» About this task
Write out again, word for word, the lines below from the line that holds "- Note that" through the line that holds "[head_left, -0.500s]", omitting pictures.
────────────────────────────────────────
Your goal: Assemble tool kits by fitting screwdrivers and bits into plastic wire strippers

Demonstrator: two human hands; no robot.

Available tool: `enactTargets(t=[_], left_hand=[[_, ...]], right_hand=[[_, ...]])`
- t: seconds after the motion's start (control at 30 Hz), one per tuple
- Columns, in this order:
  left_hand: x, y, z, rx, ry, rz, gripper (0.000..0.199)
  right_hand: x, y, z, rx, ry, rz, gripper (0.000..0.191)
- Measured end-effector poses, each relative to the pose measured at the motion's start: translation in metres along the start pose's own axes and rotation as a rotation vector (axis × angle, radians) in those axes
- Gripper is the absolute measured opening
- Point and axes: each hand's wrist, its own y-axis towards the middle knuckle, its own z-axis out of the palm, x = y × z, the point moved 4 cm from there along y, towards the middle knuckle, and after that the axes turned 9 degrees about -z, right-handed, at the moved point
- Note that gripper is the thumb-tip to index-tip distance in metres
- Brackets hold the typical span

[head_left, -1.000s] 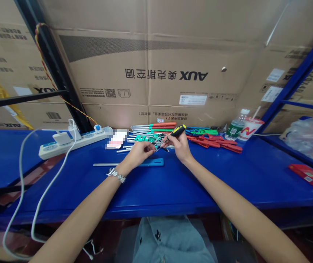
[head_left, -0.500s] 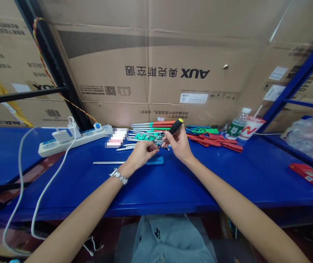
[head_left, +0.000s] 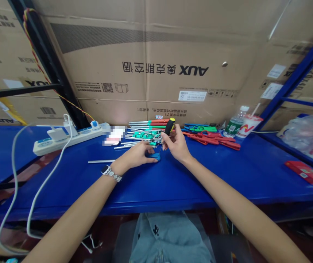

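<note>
My right hand point(head_left: 176, 144) is wrapped round a screwdriver point(head_left: 170, 126) with a black handle and yellow end. Its thin shaft points down, the tip at or just above the right end of a flat blue plastic handle point(head_left: 153, 157). Thumb and fingers of my left hand point(head_left: 137, 155) pinch that blue handle against the table. A silver metal rod point(head_left: 99, 161) sticks out to the left from under this hand. Behind both hands lies a pile of silver rods with green parts point(head_left: 142, 135). Red-handled rods point(head_left: 159, 121) lie at the back.
Red plastic parts point(head_left: 213, 139) and green ones point(head_left: 204, 128) lie right of the pile, near a water bottle point(head_left: 232, 126) and a paper cup point(head_left: 248, 127). A power strip point(head_left: 43, 146) with white cables sits left. A red box point(head_left: 306, 172) lies far right. Cardboard point(head_left: 104, 73) stands behind.
My left hand has come down onto the blue handle and grips it. The screwdriver has turned more upright, its tip now at the handle's right end. The view has shifted slightly.
</note>
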Motion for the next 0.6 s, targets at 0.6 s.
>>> enactTargets(t=[0.6], left_hand=[[0.0010,0.0014,0.0018,-0.016,0.037,0.033,0.028]], right_hand=[[-0.0078,-0.0005,0.0064,0.073,-0.033,-0.061,0.035]])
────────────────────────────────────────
» Final answer
- Note that gripper is the thumb-tip to index-tip distance in metres
- Brackets hold the typical span

[head_left, -1.000s] 
[head_left, -0.500s] 

The exercise is now finished.